[Exercise goal] Quote word for word the lines below, beginning with the first and ending with the one that has "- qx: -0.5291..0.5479". Drop the pictures.

[Data segment — start]

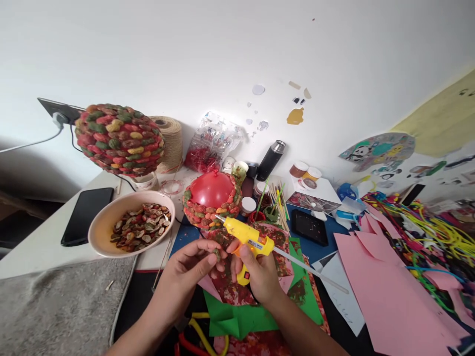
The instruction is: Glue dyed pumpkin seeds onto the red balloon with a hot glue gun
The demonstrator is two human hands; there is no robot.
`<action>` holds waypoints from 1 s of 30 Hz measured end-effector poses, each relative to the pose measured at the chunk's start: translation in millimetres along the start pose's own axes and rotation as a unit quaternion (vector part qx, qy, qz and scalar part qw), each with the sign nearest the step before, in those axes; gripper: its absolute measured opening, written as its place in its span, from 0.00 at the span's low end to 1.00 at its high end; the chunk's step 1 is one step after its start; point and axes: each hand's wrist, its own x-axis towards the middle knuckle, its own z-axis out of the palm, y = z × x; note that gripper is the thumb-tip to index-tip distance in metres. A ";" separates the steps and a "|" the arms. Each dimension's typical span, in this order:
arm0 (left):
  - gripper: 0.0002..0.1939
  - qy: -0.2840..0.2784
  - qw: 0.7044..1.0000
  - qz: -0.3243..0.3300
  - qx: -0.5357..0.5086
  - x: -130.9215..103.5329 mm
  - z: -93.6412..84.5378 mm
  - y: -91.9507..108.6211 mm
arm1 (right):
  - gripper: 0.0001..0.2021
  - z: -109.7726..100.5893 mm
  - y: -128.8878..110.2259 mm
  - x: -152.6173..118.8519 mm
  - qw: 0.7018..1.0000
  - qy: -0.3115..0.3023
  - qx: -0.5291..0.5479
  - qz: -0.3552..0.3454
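My left hand (185, 272) pinches a small green-painted peanut shell (217, 254) between thumb and fingers. In my right hand (265, 279) is a yellow hot glue gun (247, 235), its nozzle pointing up and left and a long clear glue stick (311, 269) coming out of its back. Just beyond the nozzle sits a red balloon (211, 190) with rows of red, green and orange shells around its lower part; the top is bare. To the left, a pale bowl (97, 230) holds many loose painted shell halves.
A larger shell-covered ball (118, 141) stands at the back left near a twine spool (168, 143). A phone (87, 215) lies left of the bowl. Paint jars (248, 205), a black thermos (270, 160) and brushes line the wall. Pink paper (382, 291) and colourful pipe cleaners cover the right.
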 end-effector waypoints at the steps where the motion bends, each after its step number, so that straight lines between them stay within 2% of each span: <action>1: 0.18 -0.004 1.000 0.014 0.021 -3.0 -1.4 -1.4 | 0.33 1.4 -0.7 0.1 1.000 0.004 -0.004 0.002; 7: 0.13 -0.019 0.988 0.079 0.132 -19.5 -15.4 -0.1 | 0.35 13.1 -1.7 0.0 1.000 -0.001 -0.015 -0.008; 12: 0.10 0.003 0.980 0.128 0.153 -27.3 -29.9 0.8 | 0.36 25.4 -1.8 0.6 1.000 -0.014 -0.014 -0.005; 18: 0.08 -0.002 0.969 0.158 0.192 -36.5 -44.3 -2.2 | 0.36 40.5 -1.0 1.1 1.000 -0.015 -0.027 0.004; 22: 0.08 0.025 0.967 0.172 0.188 -40.7 -49.6 -1.4 | 0.37 51.3 -1.6 2.4 0.999 -0.012 -0.031 0.003; 30: 0.07 0.017 0.958 0.195 0.209 -42.4 -51.3 -1.8 | 0.35 61.7 -6.1 4.6 1.000 -0.016 -0.011 0.016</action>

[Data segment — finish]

[Answer to this problem]
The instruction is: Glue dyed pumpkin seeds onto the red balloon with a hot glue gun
The demonstrator is two human hands; there is no robot.
`<action>` holds waypoints from 1 s of 30 Hz measured end-effector poses, each relative to the pose measured at the chunk's start: translation in millimetres along the start pose's own axes and rotation as a unit quaternion (vector part qx, qy, qz and scalar part qw), each with the sign nearest the step before, in those axes; gripper: its absolute measured opening, written as its place in its span, from 0.00 at the span's low end to 1.00 at its high end; the chunk's step 1 is one step after its start; point and axes: each hand's wrist, its own x-axis towards the middle knuckle, its own z-axis out of the palm, y = z × x; note that gripper is the thumb-tip to index-tip distance in metres. A ";" separates the steps and a "|" the arms. Each dimension's typical span, in this order:
arm0 (left):
  - gripper: 0.0002..0.1939
  - qy: -0.2840..0.2784
  - qw: 0.7044..1.0000
  - qz: -0.3243..0.3300
  - qx: -0.5357..0.5086
  - x: -130.9215..103.5329 mm
  - z: -93.6412..84.5378 mm
  - y: -91.9507..108.6211 mm
arm1 (right):
  - gripper: 0.0001..0.2021
  - z: -109.7726..100.5893 mm
  - y: -128.8878..110.2259 mm
  - x: -152.6173..118.8519 mm
  - qw: 0.7018..1.0000
  - qy: -0.3115..0.3023
  - qx: -0.5291..0.5479

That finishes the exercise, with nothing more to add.